Kernel Principal Component Analysis (Kernel PCA) is an extension of Principal Component Analysis (PCA) that utilizes kernel methods to perform nonlinear dimensionality reduction. Through the use of kernel functions, Kernel PCA maps the input data into a higher-dimensional feature space where linear PCA is then applied, enabling the capture of nonlinear relationships in the data. This document delves into the conceptual foundation, mathematical underpinnings, and procedural steps of Kernel PCA, aiming to provide a comprehensive understanding suitable for a wide audience.

Background and Theory

Traditional PCA is limited to linear transformations, which can be insufficient for complex, nonlinear data structures. Kernel PCA overcomes this limitation by applying the kernel trick, a method used in support vector machines (SVMs) and other kernel-based algorithms, to implicitly map data to a higher-dimensional space without explicitly computing the coordinates in that space.

Mathematical Foundations

Let $\phi: \mathbb{R}^n \rightarrow \mathcal{F}$ be a nonlinear mapping of the input data $\mathbf{x}$ from its original space $\mathbb{R}^n$ to a higher-dimensional feature space $\mathcal{F}$ . The goal of Kernel PCA is to perform PCA in this feature space to exploit the nonlinear structure of the data.

Kernel Functions

A kernel function $k(\mathbf{x}, \mathbf{x}')$ computes the inner product between two points in the feature space $\mathcal{F}$ , i.e.,

k(\mathbf{x}, \mathbf{x}') = \langle \phi(\mathbf{x}), \phi(\mathbf{x}') \rangle

Common kernel functions include:

Linear Kernel: $k(\mathbf{x}, \mathbf{x}') = \mathbf{x}^T\mathbf{x}'$
Polynomial Kernel: $k(\mathbf{x}, \mathbf{x}') = (\gamma \mathbf{x}^T\mathbf{x}' + r)^d$
Radial Basis Function (RBF) Kernel: $k(\mathbf{x}, \mathbf{x}') = \exp(-\gamma \|\mathbf{x} - \mathbf{x}'\|^2)$

Kernel Matrix (Gram Matrix)

The kernel matrix $K \in \mathbb{R}^{n \times n}$ is defined by computing the kernel function for all pairs of training samples:

K_{ij} = k(\mathbf{x}_i, \mathbf{x}_j) = \langle \phi(\mathbf{x}_i), \phi(\mathbf{x}_j) \rangle

Centering in Feature Space

Data must be centered in the feature space. This is achieved by modifying the kernel matrix:

\tilde{K} = K - 1_nK - K1_n + 1_nK1_n

where $1_n$ is an $n \times n$ matrix with all elements equal to $\frac{1}{n}$ .

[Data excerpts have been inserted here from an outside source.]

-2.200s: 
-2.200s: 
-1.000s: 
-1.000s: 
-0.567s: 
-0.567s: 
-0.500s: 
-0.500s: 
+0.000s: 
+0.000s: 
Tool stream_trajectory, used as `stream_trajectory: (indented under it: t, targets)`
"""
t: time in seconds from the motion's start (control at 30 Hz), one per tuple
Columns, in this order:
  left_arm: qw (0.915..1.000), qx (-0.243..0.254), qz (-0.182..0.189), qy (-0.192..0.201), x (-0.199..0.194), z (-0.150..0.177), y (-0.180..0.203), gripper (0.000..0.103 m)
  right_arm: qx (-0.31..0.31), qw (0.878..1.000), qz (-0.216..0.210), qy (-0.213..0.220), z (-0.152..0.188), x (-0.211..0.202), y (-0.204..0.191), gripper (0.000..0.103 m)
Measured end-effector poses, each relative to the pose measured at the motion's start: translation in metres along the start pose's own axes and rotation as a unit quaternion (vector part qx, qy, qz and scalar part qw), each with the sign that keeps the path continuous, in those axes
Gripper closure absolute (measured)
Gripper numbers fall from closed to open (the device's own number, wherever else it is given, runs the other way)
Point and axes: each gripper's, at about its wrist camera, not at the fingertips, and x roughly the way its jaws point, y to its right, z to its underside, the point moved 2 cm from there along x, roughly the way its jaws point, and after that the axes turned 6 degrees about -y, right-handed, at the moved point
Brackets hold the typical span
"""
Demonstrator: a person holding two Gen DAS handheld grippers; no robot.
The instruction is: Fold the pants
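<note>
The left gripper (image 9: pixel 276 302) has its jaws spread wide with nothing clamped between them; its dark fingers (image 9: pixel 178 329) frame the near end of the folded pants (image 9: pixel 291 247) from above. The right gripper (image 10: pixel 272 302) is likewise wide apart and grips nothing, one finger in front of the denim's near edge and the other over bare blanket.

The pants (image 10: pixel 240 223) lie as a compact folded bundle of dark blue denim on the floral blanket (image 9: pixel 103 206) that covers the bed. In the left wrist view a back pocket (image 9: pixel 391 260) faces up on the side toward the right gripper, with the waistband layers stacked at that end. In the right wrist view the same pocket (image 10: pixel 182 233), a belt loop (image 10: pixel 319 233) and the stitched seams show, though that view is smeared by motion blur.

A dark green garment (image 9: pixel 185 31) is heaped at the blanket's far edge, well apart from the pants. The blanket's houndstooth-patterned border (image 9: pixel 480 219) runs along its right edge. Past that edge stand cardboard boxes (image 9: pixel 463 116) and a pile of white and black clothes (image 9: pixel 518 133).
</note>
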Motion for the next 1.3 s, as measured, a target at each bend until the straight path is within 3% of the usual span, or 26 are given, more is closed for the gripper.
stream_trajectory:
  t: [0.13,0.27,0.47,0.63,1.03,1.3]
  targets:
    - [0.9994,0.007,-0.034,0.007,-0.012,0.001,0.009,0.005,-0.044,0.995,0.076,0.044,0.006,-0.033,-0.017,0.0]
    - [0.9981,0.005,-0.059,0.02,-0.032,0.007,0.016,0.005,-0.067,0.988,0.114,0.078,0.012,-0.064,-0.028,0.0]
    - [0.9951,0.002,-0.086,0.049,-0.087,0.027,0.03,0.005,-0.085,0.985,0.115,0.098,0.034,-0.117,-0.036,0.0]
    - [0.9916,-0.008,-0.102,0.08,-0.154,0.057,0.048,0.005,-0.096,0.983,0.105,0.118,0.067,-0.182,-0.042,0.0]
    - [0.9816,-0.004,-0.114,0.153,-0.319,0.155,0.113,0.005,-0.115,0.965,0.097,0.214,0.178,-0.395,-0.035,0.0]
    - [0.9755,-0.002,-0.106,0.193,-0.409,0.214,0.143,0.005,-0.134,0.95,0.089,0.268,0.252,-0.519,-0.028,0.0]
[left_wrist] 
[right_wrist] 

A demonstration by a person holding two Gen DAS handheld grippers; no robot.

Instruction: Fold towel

Eigenvalue Problem in Feature Space

Kernel PCA involves solving the eigenvalue problem in the feature space:

\tilde{K}\mathbf{v} = \lambda\mathbf{v}

The eigenvectors $\mathbf{v}$ of the centered kernel matrix $\tilde{K}$ correspond to the principal components in the feature space.

Procedural Steps

Select a Kernel: Choose an appropriate kernel function and its parameters based on the data.
Compute the Kernel Matrix: Calculate the kernel matrix $K$ using the chosen kernel function for all pairs of input data points.
Center the Kernel Matrix: Apply centering to the kernel matrix to obtain $\tilde{K}$ .
Solve the Eigenvalue Problem: Compute the eigenvalues and eigenvectors of the centered kernel matrix $\tilde{K}$ .
Select Principal Components: Choose the leading eigenvectors based on their corresponding eigenvalues. These represent the principal components in the feature space.
Project Data: Project the data onto the principal components to achieve dimensionality reduction.

Implementation

Parameters

n_components: int
Number of principal components
deg: int, default = 3
Polynomial degree of polynomial kernel
gamma: float, default = 1.0
Shape parameter for RBF, sigmoid, Laplacian kernels
coef: float, default = 1.0
Additional coefficient for polynomial and sigmoid kernels
kernel: KernelUtil.func_type, default = ‘rbf’
Type of kernel function

Examples

Test with the synthesized two concentric circles dataset:

from luma.reduction.linear import KernelPCA, PCA

from sklearn.datasets import make_circles

import matplotlib.pyplot as plt
import numpy as np

X, y = make_circles(n_samples=300, factor=0.3, noise=0.05, random_state=42)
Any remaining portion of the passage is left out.